Every line of the data is to be retyped exactly.

☆ ☆ ☆ ☆

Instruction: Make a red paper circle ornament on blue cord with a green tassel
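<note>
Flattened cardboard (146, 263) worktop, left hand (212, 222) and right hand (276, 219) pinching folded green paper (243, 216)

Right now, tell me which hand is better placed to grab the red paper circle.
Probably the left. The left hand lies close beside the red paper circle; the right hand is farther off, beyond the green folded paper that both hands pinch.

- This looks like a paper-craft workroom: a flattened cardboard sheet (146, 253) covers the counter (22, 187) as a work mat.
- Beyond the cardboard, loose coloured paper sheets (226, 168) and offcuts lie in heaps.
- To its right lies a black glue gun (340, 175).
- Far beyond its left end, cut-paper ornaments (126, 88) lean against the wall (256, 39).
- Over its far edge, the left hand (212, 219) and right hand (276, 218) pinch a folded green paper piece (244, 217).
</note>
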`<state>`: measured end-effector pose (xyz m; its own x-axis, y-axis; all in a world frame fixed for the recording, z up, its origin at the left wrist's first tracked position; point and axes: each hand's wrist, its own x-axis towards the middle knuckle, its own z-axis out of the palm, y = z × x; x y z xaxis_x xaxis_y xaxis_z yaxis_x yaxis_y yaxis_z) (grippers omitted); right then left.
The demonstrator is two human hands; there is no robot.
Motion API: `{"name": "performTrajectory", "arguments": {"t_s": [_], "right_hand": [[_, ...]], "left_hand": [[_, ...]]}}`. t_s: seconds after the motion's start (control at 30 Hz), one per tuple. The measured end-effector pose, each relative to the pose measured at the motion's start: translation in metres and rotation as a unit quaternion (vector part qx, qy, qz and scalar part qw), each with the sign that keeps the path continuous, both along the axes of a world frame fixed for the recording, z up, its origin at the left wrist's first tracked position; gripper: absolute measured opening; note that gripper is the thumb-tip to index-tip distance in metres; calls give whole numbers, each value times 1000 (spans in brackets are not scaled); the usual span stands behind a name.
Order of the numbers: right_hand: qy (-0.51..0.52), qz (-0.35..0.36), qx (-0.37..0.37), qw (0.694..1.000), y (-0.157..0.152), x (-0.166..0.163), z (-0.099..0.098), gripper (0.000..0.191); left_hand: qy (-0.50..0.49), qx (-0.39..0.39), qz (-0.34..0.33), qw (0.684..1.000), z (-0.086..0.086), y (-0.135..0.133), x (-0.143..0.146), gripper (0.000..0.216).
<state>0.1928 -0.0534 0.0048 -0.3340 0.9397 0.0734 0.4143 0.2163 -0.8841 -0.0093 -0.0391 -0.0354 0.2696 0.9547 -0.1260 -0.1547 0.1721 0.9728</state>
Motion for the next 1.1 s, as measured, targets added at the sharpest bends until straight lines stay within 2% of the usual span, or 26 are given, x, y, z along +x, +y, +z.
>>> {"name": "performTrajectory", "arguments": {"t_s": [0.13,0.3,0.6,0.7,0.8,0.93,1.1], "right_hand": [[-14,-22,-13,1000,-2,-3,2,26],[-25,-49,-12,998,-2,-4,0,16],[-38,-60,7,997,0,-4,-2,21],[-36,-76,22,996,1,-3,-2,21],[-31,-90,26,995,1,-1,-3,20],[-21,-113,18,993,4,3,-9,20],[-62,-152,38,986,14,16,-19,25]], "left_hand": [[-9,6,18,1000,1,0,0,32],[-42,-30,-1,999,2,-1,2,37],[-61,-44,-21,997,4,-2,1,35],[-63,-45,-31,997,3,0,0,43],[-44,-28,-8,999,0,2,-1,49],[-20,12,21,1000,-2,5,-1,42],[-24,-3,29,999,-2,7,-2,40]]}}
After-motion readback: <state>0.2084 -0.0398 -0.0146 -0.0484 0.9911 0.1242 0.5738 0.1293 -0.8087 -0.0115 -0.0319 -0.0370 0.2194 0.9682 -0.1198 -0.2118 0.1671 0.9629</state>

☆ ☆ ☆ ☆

ANSWER SPACE:
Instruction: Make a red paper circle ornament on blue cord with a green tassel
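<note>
Flattened cardboard (146, 263) worktop, left hand (212, 222) and right hand (276, 219) pinching folded green paper (243, 216)

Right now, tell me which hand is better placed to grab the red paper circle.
Probably the left. The left hand lies close beside the red paper circle; the right hand is farther off, beyond the green folded paper that both hands pinch.

- This looks like a paper-craft workroom: a flattened cardboard sheet (146, 253) covers the counter (22, 187) as a work mat.
- Beyond the cardboard, loose coloured paper sheets (226, 168) and offcuts lie in heaps.
- To its right lies a black glue gun (340, 175).
- Far beyond its left end, cut-paper ornaments (126, 88) lean against the wall (256, 39).
- Over its far edge, the left hand (212, 219) and right hand (276, 218) pinch a folded green paper piece (244, 217).
</note>
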`<state>`: measured end-effector pose (xyz m; its own x-axis, y-axis; all in a world frame fixed for the recording, z up, its origin at the left wrist's first tracked position; point and axes: each hand's wrist, its own x-axis towards the middle knuckle, its own z-axis out of the palm, y = z × x; x y z xaxis_x xaxis_y xaxis_z yaxis_x yaxis_y yaxis_z) (grippers omitted); right then left.
The demonstrator is two human hands; there is no robot.
Motion API: `{"name": "performTrajectory", "arguments": {"t_s": [_], "right_hand": [[_, ...]], "left_hand": [[_, ...]]}}`. t_s: seconds after the motion's start (control at 30 Hz), one per tuple. The measured end-effector pose, each relative to the pose measured at the motion's start: translation in metres and rotation as a unit quaternion (vector part qx, qy, qz and scalar part qw), each with the sign that keeps the path continuous, both along the axes of a world frame fixed for the recording, z up, its origin at the left wrist's first tracked position; gripper: absolute measured opening; note that gripper is the thumb-tip to index-tip distance in metres; calls give whole numbers, each value times 1000 (spans in brackets are not scaled); the usual span stands behind a name.
Order of the numbers: right_hand: qy (-0.51..0.52), qz (-0.35..0.36), qx (-0.37..0.37), qw (0.694..1.000), y (-0.157..0.152), x (-0.166..0.163), z (-0.099..0.098), gripper (0.000..0.191); left_hand: qy (-0.50..0.49), qx (-0.39..0.39), qz (-0.34..0.33), qw (0.684..1.000), z (-0.086..0.086), y (-0.135..0.133), x (-0.143..0.146), gripper (0.000..0.216).
<state>0.1928 -0.0534 0.0048 -0.3340 0.9397 0.0734 0.4143 0.2163 -0.8841 -0.0093 -0.0391 -0.0354 0.2696 0.9547 -0.1260 -0.1547 0.1721 0.9728</state>
Motion for the next 1.1 s, as measured, targets added at the sharpest bends until straight lines stay within 2% of the usual span, or 26 are given, x, y, z along +x, +y, +z.
>>> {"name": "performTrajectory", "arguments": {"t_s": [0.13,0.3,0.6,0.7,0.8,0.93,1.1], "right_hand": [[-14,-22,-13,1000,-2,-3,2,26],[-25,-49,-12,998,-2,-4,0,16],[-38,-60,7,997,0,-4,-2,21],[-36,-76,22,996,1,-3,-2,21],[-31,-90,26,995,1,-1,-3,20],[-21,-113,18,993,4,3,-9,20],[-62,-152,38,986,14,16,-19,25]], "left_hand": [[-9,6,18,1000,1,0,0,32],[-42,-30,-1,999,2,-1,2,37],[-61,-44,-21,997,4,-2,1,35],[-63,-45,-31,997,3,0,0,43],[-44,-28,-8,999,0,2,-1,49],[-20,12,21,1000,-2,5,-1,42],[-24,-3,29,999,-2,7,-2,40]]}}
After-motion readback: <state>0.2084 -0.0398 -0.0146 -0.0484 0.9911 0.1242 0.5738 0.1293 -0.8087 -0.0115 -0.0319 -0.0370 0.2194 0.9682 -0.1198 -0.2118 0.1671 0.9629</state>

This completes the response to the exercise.